**Data extract**
════════════════
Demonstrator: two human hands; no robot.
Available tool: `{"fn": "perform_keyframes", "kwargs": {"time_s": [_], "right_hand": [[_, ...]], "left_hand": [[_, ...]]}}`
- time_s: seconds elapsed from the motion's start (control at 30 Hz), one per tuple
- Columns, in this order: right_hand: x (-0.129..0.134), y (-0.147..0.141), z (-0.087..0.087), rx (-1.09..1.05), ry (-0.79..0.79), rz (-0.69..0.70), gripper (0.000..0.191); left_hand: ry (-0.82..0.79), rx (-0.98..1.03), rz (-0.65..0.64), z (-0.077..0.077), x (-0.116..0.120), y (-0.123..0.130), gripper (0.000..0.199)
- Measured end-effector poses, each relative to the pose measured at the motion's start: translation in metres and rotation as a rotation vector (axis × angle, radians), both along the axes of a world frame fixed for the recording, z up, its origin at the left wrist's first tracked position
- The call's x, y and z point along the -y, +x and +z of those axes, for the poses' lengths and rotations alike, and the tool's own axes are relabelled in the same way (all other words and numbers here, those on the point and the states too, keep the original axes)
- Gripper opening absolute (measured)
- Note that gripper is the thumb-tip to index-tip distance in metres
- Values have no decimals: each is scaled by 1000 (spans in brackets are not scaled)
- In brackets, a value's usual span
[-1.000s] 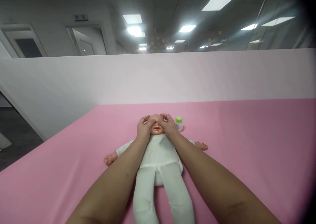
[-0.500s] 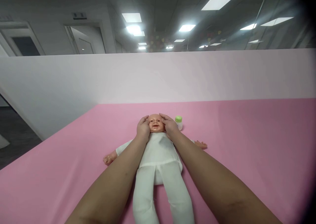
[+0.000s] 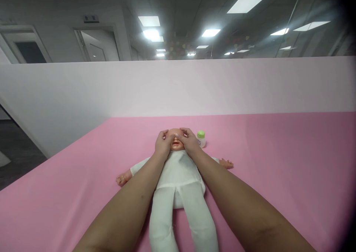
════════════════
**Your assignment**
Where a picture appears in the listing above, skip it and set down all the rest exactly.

**Problem solution**
Demonstrator: two human hands; no robot.
Available tool: `{"fn": "perform_keyframes", "kwargs": {"time_s": [_], "right_hand": [[_, ...]], "left_hand": [[_, ...]]}}`
- time_s: seconds elapsed from the motion's start (control at 30 Hz), one per tuple
- Columns, in this order: right_hand: x (-0.129..0.134), y (-0.147..0.141), z (-0.087..0.087), rx (-1.09..1.05), ry (-0.79..0.79), rz (-0.69..0.70), gripper (0.000..0.191); left_hand: ry (-0.82..0.79), rx (-0.98..1.03), rz (-0.65..0.64), z (-0.077..0.077), x (-0.116..0.120), y (-0.123..0.130), gripper (0.000..0.199)
- Measured end-effector poses, each relative to the pose measured at the motion's start: translation in metres and rotation as a rotation vector (axis × angle, radians), both along the axes of a world frame fixed for the recording, z up, its origin at the left wrist's first tracked position
- The call's x, y and z point along the -y, +x and +z of those axes, for the poses' lengths and rotations alike, and the tool's own axes are relabelled in the same way (all other words and numbers here, those on the point and the states too, keep the original axes)
- Gripper opening absolute (measured)
- Note that gripper is the thumb-tip to index-tip distance in metres
- Values have no decimals: each is scaled by 1000 (spans in brackets are not scaled)
- In brackets, a value's usual span
[-1.000s] 
[-0.500s] 
[+0.000s] 

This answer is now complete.